▶ What to do:
Repeat the listing in full, preserving every character.
- Opening Delimiter -
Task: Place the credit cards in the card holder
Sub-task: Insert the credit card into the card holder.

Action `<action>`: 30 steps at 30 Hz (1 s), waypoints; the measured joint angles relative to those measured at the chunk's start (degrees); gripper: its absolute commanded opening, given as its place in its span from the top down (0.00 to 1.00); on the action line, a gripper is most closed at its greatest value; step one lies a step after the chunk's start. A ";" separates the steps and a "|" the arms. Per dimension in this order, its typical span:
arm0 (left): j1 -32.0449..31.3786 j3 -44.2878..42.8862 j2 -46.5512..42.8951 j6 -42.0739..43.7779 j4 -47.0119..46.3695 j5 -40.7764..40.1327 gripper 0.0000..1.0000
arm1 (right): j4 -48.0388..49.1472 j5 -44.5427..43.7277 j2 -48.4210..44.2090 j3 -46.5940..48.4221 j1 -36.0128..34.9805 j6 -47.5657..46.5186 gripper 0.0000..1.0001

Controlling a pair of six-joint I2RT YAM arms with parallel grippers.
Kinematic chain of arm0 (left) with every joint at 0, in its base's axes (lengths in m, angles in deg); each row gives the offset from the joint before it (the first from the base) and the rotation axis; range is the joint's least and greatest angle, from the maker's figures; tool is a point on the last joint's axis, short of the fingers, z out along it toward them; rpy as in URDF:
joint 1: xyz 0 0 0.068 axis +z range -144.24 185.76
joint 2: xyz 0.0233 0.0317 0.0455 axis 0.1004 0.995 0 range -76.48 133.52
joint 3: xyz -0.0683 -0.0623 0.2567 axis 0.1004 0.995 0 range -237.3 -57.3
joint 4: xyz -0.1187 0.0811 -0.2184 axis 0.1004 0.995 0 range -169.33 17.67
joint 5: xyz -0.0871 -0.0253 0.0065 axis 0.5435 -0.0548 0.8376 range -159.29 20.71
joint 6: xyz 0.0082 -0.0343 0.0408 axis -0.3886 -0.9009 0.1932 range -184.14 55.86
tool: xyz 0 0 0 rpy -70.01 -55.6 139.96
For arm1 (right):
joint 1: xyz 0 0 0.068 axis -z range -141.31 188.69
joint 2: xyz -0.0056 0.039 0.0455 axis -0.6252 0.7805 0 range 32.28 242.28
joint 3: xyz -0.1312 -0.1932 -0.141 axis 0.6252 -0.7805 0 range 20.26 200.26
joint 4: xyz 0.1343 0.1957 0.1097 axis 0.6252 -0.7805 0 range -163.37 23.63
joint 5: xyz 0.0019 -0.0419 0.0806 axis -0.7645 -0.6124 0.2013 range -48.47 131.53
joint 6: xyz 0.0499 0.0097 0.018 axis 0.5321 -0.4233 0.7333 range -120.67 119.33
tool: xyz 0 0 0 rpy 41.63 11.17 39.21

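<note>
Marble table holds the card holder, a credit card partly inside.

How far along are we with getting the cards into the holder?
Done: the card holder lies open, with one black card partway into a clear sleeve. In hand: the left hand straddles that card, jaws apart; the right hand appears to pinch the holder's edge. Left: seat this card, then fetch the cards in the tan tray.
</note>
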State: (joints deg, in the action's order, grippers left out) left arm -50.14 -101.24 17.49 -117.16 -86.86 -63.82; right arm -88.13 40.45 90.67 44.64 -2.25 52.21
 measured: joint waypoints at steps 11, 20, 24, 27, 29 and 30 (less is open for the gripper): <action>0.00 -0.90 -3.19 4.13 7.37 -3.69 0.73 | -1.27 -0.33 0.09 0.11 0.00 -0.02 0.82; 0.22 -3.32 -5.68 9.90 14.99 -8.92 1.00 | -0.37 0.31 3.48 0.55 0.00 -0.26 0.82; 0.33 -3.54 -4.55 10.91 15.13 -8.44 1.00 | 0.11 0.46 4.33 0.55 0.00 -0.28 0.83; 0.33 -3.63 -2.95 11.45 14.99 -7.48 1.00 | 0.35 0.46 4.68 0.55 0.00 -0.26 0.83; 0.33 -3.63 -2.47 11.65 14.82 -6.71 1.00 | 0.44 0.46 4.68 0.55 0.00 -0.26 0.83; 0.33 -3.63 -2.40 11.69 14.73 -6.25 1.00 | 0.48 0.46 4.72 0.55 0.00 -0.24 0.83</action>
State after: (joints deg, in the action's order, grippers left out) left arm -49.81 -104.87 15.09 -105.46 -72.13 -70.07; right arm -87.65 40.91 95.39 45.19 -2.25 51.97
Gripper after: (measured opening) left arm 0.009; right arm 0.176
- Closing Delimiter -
▶ Output:
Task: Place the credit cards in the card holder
Sub-task: Insert the credit card into the card holder.

Action `<action>`: 30 steps at 30 Hz (1 s), waypoints; the measured joint angles relative to those measured at the chunk's start (degrees); gripper: its absolute commanded opening, given as its place in its span from the top down (0.00 to 1.00); on the action line, a gripper is most closed at its greatest value; step one lies a step after the chunk's start. A ";" separates the steps and a "|" the arms. Per dimension in this order, its typical span:
arm0 (left): j1 -32.0449..31.3786 j3 -44.2878..42.8862 j2 -46.5512..42.8951 j6 -42.0739..43.7779 j4 -47.0119..46.3695 j5 -40.7764..40.1327 gripper 0.0000..1.0000
arm1 (right): j4 -48.0388..49.1472 j5 -44.5427..43.7277 j2 -48.4210..44.2090 j3 -46.5940..48.4221 j1 -36.0128..34.9805 j6 -47.5657..46.5186 gripper 0.0000..1.0001

Controlling a pair of six-joint I2RT YAM arms with parallel grippers.
Kinematic chain of arm0 (left) with every joint at 0, in its base's axes (lengths in m, angles in deg); each row gives the offset from the joint before it (the first from the base) and the rotation axis; range is the joint's least and greatest angle, from the maker's figures; tool is a point on the last joint's axis, short of the fingers, z out along it toward them; rpy as in URDF:
joint 1: xyz 0 0 0.068 axis +z range -144.24 185.76
joint 2: xyz 0.0233 0.0317 0.0455 axis 0.1004 0.995 0 range -76.48 133.52
joint 3: xyz -0.0683 -0.0623 0.2567 axis 0.1004 0.995 0 range -237.3 -57.3
joint 4: xyz -0.1187 0.0811 -0.2184 axis 0.1004 0.995 0 range -169.33 17.67
joint 5: xyz -0.0871 -0.0253 0.0065 axis 0.5435 -0.0548 0.8376 range -159.29 20.71
joint 6: xyz 0.0082 -0.0343 0.0408 axis -0.3886 -0.9009 0.1932 range -184.14 55.86
tool: xyz 0 0 0 rpy -70.01 -55.6 139.96
For arm1 (right):
joint 1: xyz 0 0 0.068 axis -z range -141.31 188.69
joint 2: xyz -0.0056 0.039 0.0455 axis -0.6252 0.7805 0 range 32.28 242.28
joint 3: xyz -0.1312 -0.1932 -0.141 axis 0.6252 -0.7805 0 range 20.26 200.26
joint 4: xyz 0.1343 0.1957 0.1097 axis 0.6252 -0.7805 0 range -163.37 23.63
joint 5: xyz 0.0019 -0.0419 0.0806 axis -0.7645 -0.6124 0.2013 range -48.47 131.53
joint 6: xyz 0.0499 0.0097 0.018 axis 0.5321 -0.4233 0.7333 range -120.67 119.33
tool: xyz 0 0 0 rpy 41.63 11.17 39.21

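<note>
Marble table holds the card holder, a credit card partly inside.

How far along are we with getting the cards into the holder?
Done: the card holder lies open, with one black card partway into a clear sleeve. In hand: the left hand straddles that card, jaws apart; the right hand appears to pinch the holder's edge. Left: seat this card, then fetch the cards in the tan tray.
</note>
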State: (joints deg, in the action's order, grippers left out) left arm -50.14 -101.24 17.49 -117.16 -86.86 -63.82; right arm -88.13 40.45 90.67 44.64 -2.25 52.21
 measured: joint waypoints at steps 11, 20, 24, 27, 29 and 30 (less is open for the gripper): <action>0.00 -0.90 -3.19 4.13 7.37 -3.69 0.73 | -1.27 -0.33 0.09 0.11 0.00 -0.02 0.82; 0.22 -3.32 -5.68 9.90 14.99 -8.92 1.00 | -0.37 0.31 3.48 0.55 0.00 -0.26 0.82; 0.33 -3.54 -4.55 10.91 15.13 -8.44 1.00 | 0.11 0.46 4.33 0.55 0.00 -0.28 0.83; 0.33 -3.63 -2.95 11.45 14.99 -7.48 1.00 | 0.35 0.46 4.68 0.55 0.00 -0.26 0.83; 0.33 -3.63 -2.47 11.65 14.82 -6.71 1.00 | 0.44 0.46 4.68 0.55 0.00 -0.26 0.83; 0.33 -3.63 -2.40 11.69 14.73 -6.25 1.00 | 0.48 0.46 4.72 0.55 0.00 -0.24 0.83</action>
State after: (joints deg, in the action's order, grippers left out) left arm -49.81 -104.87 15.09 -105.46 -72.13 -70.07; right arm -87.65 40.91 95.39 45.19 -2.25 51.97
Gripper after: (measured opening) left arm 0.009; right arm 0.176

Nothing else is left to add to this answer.